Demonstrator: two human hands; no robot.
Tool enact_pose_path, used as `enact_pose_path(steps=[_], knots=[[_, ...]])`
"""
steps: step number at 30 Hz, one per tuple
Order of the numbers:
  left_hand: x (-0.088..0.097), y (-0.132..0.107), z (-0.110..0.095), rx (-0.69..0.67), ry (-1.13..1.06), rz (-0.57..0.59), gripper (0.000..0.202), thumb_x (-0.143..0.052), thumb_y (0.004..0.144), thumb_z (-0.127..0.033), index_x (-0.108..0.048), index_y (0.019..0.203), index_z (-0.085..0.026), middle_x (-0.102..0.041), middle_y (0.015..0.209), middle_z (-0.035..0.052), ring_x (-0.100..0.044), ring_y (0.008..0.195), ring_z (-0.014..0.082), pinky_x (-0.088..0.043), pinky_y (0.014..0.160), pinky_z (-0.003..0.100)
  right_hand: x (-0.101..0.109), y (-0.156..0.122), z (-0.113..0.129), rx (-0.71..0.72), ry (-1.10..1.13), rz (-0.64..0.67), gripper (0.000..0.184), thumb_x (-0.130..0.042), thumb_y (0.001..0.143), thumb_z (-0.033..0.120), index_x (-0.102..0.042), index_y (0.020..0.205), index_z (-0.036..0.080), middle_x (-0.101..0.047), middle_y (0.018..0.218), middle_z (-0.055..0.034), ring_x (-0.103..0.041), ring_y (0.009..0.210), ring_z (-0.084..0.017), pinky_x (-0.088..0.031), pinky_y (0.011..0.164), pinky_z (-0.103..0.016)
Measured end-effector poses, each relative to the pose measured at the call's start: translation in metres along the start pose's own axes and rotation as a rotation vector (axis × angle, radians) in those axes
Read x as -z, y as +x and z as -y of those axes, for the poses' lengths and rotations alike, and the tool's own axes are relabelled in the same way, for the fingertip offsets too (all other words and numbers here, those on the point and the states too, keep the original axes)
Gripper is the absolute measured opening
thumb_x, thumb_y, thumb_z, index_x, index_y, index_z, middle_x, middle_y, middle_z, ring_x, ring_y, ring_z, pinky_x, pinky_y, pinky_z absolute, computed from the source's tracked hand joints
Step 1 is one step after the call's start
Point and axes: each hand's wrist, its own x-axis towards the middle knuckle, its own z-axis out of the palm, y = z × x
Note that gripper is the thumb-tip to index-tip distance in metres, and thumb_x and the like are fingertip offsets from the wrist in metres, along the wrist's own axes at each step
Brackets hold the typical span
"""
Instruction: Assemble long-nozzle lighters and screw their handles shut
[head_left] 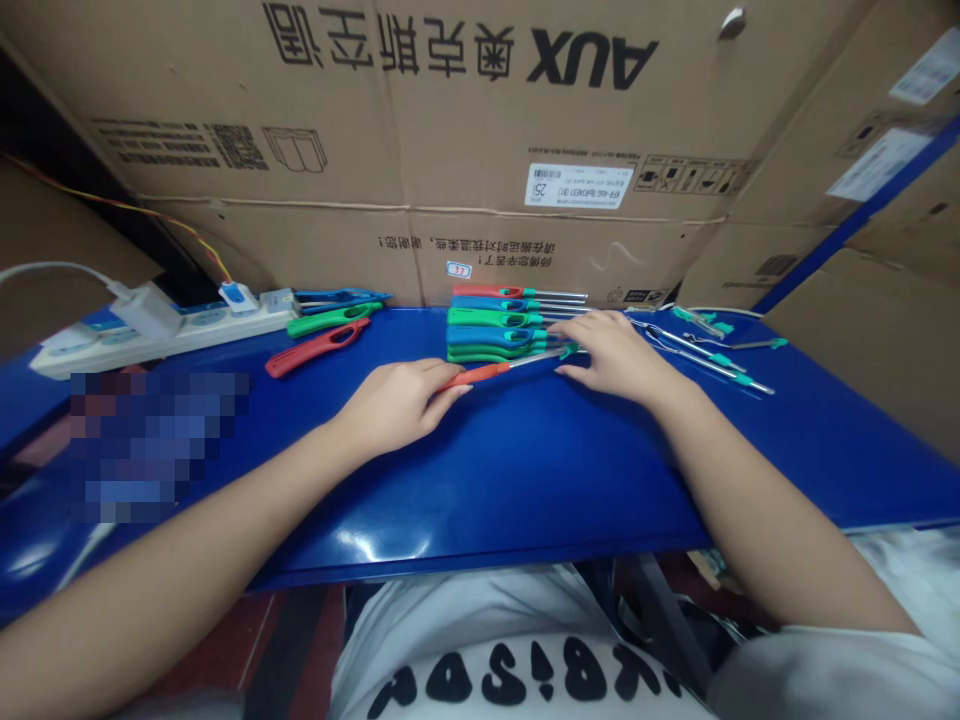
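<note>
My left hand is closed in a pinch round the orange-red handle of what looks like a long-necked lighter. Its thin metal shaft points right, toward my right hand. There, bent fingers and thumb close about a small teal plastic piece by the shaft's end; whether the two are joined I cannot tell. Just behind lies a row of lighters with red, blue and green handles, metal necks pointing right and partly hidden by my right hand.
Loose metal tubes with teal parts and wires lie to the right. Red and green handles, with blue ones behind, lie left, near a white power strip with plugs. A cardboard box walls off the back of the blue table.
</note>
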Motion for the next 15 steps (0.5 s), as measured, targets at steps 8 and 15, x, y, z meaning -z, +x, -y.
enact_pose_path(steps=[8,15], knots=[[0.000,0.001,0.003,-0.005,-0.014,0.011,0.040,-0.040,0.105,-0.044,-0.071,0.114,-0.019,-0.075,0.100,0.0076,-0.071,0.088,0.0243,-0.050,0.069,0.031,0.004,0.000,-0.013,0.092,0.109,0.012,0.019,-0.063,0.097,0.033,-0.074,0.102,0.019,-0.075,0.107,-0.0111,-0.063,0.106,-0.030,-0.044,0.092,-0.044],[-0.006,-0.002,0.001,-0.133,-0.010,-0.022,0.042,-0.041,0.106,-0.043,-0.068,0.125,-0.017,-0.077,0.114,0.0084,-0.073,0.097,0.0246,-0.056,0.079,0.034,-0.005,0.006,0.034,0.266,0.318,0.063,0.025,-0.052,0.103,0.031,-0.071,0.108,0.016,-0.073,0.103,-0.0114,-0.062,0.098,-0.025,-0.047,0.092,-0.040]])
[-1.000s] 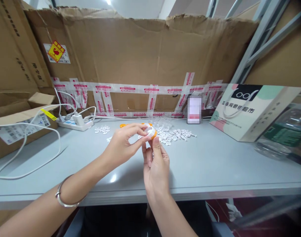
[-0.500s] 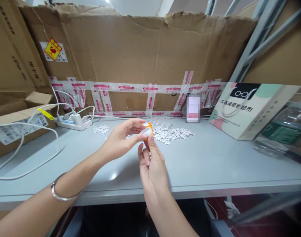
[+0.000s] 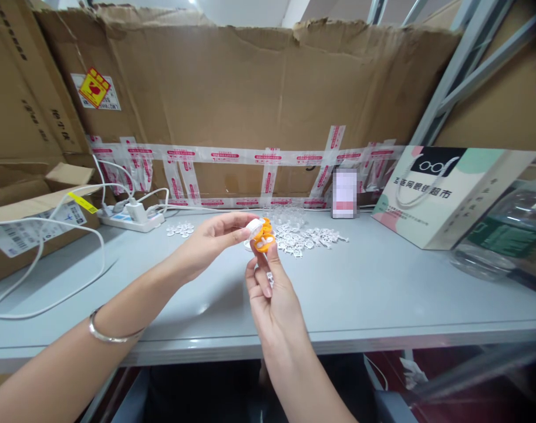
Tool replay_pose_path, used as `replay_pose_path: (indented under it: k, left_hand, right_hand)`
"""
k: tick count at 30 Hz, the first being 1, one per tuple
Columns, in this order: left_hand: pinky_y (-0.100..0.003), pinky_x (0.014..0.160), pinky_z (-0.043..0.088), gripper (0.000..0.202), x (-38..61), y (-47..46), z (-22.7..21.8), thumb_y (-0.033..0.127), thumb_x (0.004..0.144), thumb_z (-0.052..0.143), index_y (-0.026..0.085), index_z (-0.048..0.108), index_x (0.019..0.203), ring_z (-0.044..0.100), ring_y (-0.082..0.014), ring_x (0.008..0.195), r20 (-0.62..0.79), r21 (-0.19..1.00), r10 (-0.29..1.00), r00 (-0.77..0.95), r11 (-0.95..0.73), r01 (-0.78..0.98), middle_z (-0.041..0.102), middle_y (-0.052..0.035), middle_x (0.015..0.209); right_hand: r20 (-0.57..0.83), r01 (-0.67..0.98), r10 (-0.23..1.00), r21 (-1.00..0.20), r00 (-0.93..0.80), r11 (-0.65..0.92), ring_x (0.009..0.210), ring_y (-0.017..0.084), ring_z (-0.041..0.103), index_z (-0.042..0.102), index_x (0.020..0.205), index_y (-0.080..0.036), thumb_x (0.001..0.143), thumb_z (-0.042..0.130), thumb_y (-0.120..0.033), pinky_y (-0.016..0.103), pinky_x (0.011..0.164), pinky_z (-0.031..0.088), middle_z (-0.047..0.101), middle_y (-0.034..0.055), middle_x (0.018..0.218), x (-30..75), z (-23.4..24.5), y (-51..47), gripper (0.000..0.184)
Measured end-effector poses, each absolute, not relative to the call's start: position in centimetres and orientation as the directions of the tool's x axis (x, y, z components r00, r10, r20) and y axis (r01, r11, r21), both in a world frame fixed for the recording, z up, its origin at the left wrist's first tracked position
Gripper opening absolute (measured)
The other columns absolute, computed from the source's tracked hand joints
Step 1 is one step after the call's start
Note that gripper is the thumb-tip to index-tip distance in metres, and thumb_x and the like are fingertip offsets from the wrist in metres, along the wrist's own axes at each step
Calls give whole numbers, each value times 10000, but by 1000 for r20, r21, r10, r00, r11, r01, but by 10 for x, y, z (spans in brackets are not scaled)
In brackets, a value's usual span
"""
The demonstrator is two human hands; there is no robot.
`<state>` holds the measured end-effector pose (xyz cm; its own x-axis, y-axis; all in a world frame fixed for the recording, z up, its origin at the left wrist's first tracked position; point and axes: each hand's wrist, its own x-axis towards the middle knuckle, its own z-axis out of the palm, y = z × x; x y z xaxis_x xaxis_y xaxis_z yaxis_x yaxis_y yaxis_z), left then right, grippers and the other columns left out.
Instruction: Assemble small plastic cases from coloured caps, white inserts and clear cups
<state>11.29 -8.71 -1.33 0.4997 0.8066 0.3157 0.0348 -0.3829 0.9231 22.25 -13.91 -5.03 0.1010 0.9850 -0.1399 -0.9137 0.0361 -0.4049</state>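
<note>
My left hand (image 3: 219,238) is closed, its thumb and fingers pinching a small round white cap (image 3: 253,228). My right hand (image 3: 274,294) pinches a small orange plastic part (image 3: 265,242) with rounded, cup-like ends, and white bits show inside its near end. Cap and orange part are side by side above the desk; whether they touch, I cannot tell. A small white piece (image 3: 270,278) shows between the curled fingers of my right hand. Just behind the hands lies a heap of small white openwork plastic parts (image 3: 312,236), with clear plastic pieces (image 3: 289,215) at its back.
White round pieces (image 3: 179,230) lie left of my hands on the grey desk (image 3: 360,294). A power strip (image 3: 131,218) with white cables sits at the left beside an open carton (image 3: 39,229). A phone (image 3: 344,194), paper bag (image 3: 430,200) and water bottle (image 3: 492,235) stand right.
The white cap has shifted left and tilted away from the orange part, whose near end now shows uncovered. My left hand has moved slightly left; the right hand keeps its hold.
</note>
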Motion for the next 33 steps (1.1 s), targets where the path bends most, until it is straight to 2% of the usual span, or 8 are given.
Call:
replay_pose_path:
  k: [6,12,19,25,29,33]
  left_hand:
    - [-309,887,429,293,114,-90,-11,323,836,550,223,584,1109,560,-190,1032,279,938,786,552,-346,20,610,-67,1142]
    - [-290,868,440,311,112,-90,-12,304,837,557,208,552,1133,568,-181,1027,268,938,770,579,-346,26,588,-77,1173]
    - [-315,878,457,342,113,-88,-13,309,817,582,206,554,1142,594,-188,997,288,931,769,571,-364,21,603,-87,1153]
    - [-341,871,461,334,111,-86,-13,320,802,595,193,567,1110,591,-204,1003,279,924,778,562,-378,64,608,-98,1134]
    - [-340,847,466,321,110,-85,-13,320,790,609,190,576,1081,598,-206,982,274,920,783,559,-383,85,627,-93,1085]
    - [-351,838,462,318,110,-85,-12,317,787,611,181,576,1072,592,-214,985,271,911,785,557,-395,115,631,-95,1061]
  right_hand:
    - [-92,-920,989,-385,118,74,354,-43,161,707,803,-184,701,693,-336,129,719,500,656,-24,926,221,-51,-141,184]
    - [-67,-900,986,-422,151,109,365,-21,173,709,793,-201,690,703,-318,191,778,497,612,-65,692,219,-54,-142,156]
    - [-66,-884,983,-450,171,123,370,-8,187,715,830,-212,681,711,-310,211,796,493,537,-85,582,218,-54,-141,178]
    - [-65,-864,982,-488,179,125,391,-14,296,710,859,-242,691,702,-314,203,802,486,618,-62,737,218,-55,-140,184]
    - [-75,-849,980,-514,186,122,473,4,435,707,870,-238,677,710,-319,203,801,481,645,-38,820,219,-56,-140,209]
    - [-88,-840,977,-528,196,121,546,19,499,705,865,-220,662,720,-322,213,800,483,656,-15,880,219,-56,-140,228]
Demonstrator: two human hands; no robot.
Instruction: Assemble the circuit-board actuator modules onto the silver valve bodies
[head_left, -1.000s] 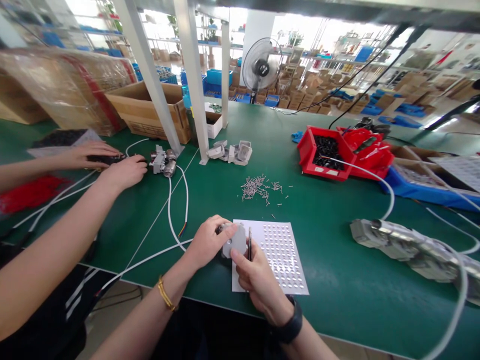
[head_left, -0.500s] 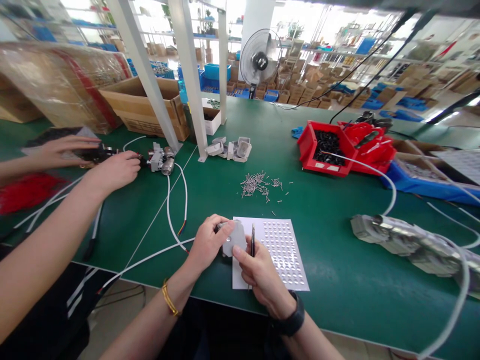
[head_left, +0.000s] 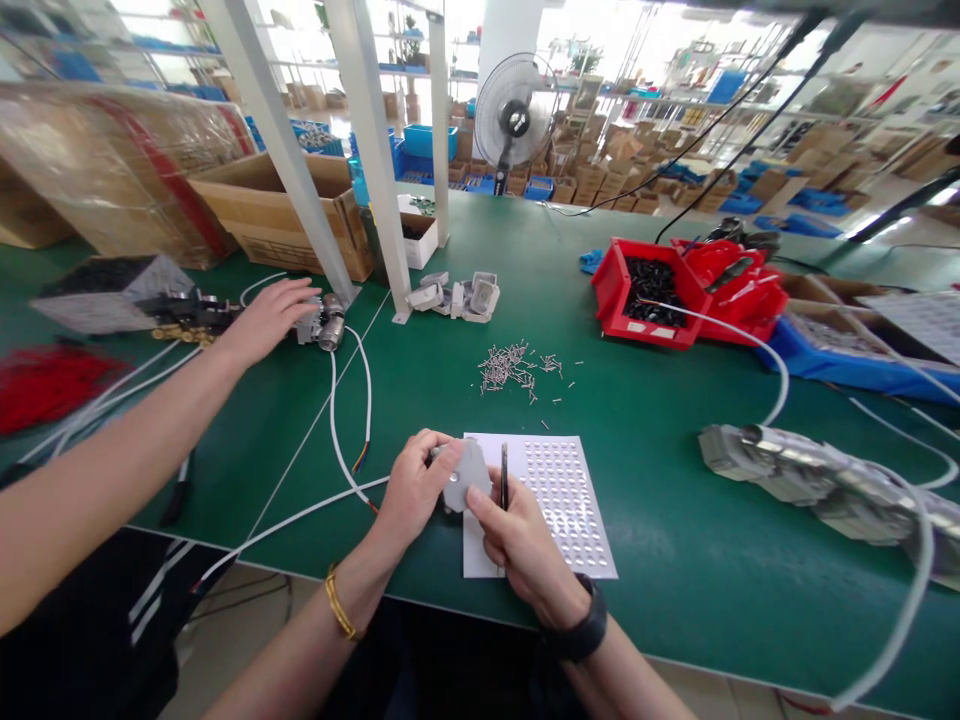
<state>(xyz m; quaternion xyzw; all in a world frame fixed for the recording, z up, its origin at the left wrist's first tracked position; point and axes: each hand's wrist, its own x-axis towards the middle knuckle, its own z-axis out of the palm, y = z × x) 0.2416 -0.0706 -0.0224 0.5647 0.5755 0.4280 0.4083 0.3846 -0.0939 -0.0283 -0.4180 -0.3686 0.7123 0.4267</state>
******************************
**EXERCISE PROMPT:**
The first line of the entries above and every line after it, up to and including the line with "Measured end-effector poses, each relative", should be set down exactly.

**PROBLEM SOLUTION:**
Demonstrator: two human hands; no robot.
Tool enact_pose_path, used as `enact_pose_path(steps=[_], knots=[[_, ...]])`
"""
steps: step number at 30 Hz, one per tuple
Order of the numbers:
  left_hand: x (-0.088..0.097), y (-0.132..0.107), z (-0.110..0.095), rx (-0.69..0.67), ry (-1.13..1.06), rz (-0.57..0.59), gripper (0.000..0.202), thumb_x (-0.143..0.052), thumb_y (0.004..0.144), thumb_z (-0.127..0.033), index_x (-0.108..0.048), index_y (0.019..0.203), index_z (-0.085..0.026), middle_x (-0.102..0.041), middle_y (0.015..0.209), middle_z (-0.035..0.052), ring_x (-0.100..0.044), ring_y (0.008..0.195), ring_z (-0.014..0.082), pinky_x (-0.088..0.043), pinky_y (0.014..0.160), pinky_z (-0.003..0.100)
  right_hand: x (-0.101..0.109), y (-0.156..0.122), z (-0.113..0.129), rx (-0.71..0.72), ry (-1.10..1.13), rz (-0.64..0.67), gripper (0.000..0.184), thumb_x (-0.130..0.042), thumb_y (0.001..0.143), thumb_z (-0.033..0.120), index_x (-0.102..0.042), index_y (0.020..0.205), index_z (-0.036..0.080), middle_x (-0.101..0.047), middle_y (0.018..0.218), middle_z (-0.055..0.034), ring_x (-0.103..0.041), ring_y (0.009..0.210), ring_z (-0.084..0.017), pinky_x (-0.088..0.031), pinky_y (0.011..0.164), pinky_z (-0.103..0.016)
Measured end-effector poses, each relative to the pose measured at the call's start: translation in metres along the start pose's own axes and rotation as a rotation vector (axis × angle, radians) in those axes

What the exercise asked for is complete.